Let's see where this all plays out to. Aivars Lode
By Rana Foroohar
Here’s a telling numerical contrast that says a lot about the state of business and the economy in America today: the new Fortune 500 list shows that overall growth for big business stalled in the last year, with profits dropping 11% for firms on the list. Yet just last week, the Wall Street Journal reported that CEO pay was rising. The figures might seem to be in opposition but, in the increasingly Kafkaesque world of big business and the capital markets, they aren’t.
Why? For the last couple of years, corporate earnings have been flattening out, as Main Street has struggled along in the longest, weakest recovery of the post World War II era. This despite markets being buoyed by historically low-interest rates and the Fed’s $4 trillion money dump post financial crisis. As stocks have gone way, way up, so has corporate pay. As the WSJ reports, “Pay across the survey rose by a median 5.5% to $11.4 million, nearly two-thirds of which was tied to performance.”
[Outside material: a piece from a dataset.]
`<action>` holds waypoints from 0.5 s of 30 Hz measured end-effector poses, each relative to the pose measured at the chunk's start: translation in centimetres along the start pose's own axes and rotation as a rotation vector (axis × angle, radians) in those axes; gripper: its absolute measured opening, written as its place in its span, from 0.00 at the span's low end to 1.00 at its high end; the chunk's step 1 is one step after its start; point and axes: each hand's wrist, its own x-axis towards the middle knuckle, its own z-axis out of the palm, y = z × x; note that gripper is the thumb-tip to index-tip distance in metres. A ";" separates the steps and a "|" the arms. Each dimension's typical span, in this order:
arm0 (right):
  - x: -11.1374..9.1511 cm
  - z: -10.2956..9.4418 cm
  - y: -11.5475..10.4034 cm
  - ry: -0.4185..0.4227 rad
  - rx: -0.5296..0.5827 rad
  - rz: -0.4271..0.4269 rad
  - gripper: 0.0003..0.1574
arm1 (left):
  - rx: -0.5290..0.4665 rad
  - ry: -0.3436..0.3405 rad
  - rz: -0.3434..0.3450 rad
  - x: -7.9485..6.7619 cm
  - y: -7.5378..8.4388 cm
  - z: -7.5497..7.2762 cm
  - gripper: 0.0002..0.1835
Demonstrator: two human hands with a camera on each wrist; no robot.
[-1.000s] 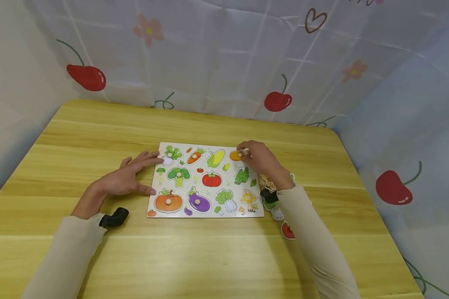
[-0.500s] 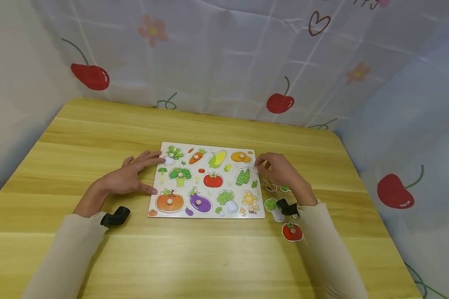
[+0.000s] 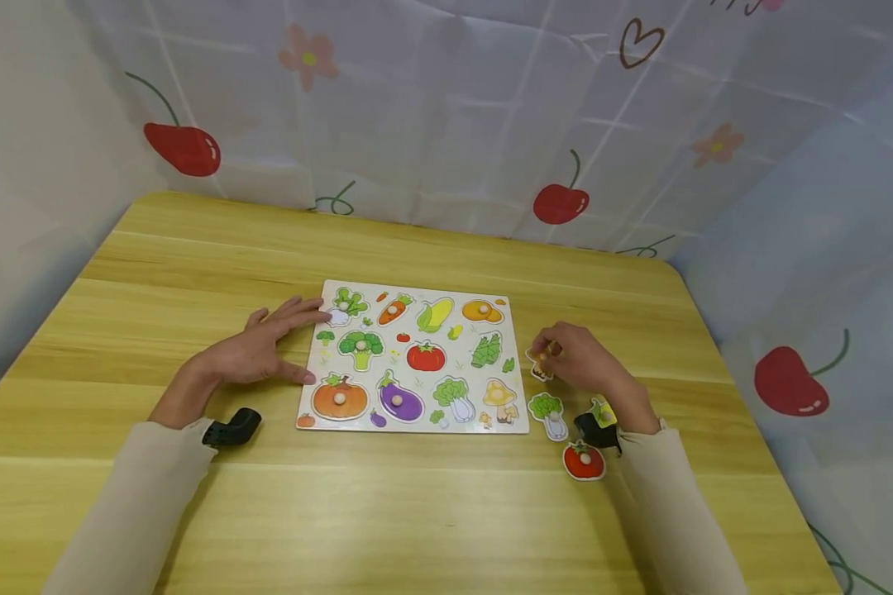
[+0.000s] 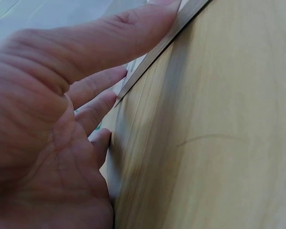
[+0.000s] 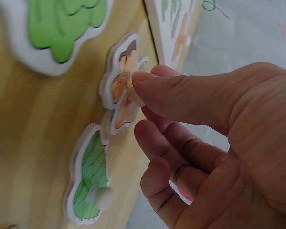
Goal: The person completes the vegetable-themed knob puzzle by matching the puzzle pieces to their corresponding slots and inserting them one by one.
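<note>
Beneath right hand [image 3: 580,359], mushroom piece [image 5: 119,85]

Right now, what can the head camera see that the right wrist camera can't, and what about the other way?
Only the head view shows the left hand and the loose tomato piece. Only the right wrist view shows the knobbed green piece, low in that picture. Both show the right hand at the mushroom piece and at least part of the puzzle board.
</note>
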 end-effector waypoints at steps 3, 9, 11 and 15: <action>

The key word there is performance. Performance pay is typically awarded in stock options, which have special tax benefits, thanks to changes in how executive pay can be doled out made in the 1990s. Of course, it’s best for CEOs to exercise such options when the markets are high. And that gets us to the record number of share buybacks that have been pulled off by corporations in the U.S. over the last couple of years. Buybacks, which essentially involve companies buying up their shares on the open market, jacks up the price of the stock.
Some, like Warren Buffett, argue that they can be a mark of a company’s belief in its own future potential. But what’s interesting is that the majority of recent buybacks have been done during market peaks, not so much as a way to express belief in the future, but to cash in on the present, and ensure that share prices remain up. Even if the underlying growth story on Main Street isn’t bullish–certainly the case these days (witness last Friday’s disappointing job numbers).
The result is a market that goes up, and enriches the 10% of the population that owns 80% of the stock (and particularly lines the pockets of the C-suite), but no real change in the underlying corporate growth story (witness those falling profits). If companies were putting all that back all that buyback money in things like worker training, research and development spending, factory and technology upgrades, or even (gasp) worker pay, the Main Street story might change. But they aren’t. This process of “financialization,”by which the markets rule Main Street rather than the other way around, is something of deep concern for American capitalism’s future.
Sadly, I fear that the contrast between corporate profits and corporate pay means we may be at a tipping point. There is very little ammo left to artificially bolster stock prices in the absence of real economy growth, and stronger job creation (and even more importantly, the creation of better paying jobs–much of what we are creating is low-level service work). At some point, everything in the markets must connect back to Main Street.